Our second toy calculation showed how the climate feedback of “tuned” models is strongly influenced by historical forcing estimates. We illustrated this through “historical” simulations of the 20th century with the two-box model, forcing it with an estimate of the total radiative forcing over the 20th century, \(\Delta F\) (panel b). We then varied the forcing by up to \(\pm\)1 standard deviation of \(F_{2XCO2}\) by setting \(\Delta F(t) = \Delta F(t) + \beta std(F_{2XCO2})\), with \(\beta\) varied from -1 to 1 in increments of 0.1. With this, we were trying to imitate how uncertainty in \(F_{2XCO2}\) would affect the estimated historical forcing.

For each forcing estimate, we set \(c\), \(c_0\), \(\lambda\) and \(\gamma\) to their ensemble-mean values and then searched for the value of \(\lambda\) that gave the best fit to the 20th temperature record. Panel c shows how the optimal value of \(\lambda\) varies as a function of the final forcing at the end of the 20th century (circles), with a linear least-squares regression giving that a 1% change in the net forcing results in a 1.84% change in the optimal value of \(\lambda\).

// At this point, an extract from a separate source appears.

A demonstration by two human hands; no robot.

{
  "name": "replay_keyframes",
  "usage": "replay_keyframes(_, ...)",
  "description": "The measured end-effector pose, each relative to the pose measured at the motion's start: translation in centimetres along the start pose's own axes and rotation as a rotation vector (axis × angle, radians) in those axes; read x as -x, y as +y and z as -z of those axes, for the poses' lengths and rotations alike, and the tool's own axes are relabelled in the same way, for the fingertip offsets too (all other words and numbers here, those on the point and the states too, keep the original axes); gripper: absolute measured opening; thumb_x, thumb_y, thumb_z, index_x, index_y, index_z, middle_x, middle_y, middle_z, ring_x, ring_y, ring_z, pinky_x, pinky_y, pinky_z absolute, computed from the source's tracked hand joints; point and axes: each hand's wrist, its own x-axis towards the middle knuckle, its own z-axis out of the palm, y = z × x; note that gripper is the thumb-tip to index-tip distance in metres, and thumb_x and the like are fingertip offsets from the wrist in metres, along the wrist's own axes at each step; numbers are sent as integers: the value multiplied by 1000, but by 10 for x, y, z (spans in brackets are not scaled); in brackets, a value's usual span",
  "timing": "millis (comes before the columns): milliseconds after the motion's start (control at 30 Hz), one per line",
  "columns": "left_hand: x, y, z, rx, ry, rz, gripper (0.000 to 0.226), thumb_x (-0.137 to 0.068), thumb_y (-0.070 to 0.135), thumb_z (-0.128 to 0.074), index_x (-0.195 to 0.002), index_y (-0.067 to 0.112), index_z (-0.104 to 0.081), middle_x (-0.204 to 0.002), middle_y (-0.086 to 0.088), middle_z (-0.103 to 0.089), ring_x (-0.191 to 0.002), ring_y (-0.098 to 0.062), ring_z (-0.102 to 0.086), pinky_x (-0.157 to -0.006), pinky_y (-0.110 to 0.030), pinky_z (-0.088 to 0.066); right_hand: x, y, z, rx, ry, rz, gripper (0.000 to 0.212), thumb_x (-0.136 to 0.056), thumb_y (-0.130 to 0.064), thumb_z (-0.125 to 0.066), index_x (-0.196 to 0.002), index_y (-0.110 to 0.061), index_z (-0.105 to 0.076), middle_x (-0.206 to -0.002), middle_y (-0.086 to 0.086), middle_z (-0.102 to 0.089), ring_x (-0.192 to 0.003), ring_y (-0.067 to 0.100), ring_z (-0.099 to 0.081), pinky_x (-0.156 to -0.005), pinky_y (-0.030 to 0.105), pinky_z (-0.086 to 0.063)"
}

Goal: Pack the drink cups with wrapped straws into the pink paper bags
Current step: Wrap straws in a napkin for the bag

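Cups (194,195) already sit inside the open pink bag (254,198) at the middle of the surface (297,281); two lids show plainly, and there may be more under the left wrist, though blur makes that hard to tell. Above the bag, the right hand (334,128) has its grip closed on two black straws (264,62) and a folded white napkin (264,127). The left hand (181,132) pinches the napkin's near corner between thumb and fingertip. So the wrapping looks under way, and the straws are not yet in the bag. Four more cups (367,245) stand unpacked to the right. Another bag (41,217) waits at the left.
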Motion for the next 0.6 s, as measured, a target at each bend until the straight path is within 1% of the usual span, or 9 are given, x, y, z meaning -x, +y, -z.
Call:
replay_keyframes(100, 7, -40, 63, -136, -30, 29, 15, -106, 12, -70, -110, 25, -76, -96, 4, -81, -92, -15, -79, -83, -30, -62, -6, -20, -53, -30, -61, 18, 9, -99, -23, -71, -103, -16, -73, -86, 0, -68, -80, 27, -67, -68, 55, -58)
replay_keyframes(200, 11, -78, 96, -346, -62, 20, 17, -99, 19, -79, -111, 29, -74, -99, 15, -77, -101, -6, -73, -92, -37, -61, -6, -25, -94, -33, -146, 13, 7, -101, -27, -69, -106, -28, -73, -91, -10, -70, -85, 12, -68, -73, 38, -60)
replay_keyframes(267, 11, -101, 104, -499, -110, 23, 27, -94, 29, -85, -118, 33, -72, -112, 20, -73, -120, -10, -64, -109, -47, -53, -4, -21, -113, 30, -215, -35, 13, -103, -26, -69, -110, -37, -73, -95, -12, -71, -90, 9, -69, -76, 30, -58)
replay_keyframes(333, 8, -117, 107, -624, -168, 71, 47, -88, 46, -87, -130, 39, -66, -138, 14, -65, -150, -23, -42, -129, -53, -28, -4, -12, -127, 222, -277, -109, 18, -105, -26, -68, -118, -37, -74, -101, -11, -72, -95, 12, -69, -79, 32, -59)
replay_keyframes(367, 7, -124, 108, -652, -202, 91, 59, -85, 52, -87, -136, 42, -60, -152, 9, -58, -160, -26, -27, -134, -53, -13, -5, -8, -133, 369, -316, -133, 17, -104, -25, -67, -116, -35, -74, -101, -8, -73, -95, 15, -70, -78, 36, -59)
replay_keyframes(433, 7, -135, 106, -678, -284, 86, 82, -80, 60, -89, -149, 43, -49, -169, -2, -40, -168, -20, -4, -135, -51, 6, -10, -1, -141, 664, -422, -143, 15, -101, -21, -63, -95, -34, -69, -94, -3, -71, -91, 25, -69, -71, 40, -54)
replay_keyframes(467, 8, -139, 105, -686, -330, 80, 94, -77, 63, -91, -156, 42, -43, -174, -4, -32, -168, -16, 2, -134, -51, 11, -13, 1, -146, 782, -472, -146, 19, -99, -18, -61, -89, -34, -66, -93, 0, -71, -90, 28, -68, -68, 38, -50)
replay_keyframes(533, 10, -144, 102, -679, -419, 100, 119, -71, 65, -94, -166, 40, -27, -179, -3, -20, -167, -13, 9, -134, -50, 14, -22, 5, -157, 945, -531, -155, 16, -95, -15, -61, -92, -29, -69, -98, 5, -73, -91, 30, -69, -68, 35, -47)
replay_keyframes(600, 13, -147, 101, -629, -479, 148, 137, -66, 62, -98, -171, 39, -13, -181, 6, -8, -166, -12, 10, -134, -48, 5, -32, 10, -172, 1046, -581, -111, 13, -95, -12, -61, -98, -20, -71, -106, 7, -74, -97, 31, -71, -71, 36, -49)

This calculation ignores things like the different forcing efficacies of greenhouse gases, the historical aerosol forcing and internal variability, but shows how sensitive the climate feedback in models that are tuned by fitting to the historical temperature record is to assumptions about the forcing over the 20th century. If you believe our toy calculations, then tuning the same model twice using historical forcing estimates that differed by 20% would give values of \(\lambda\) that differed by 37%.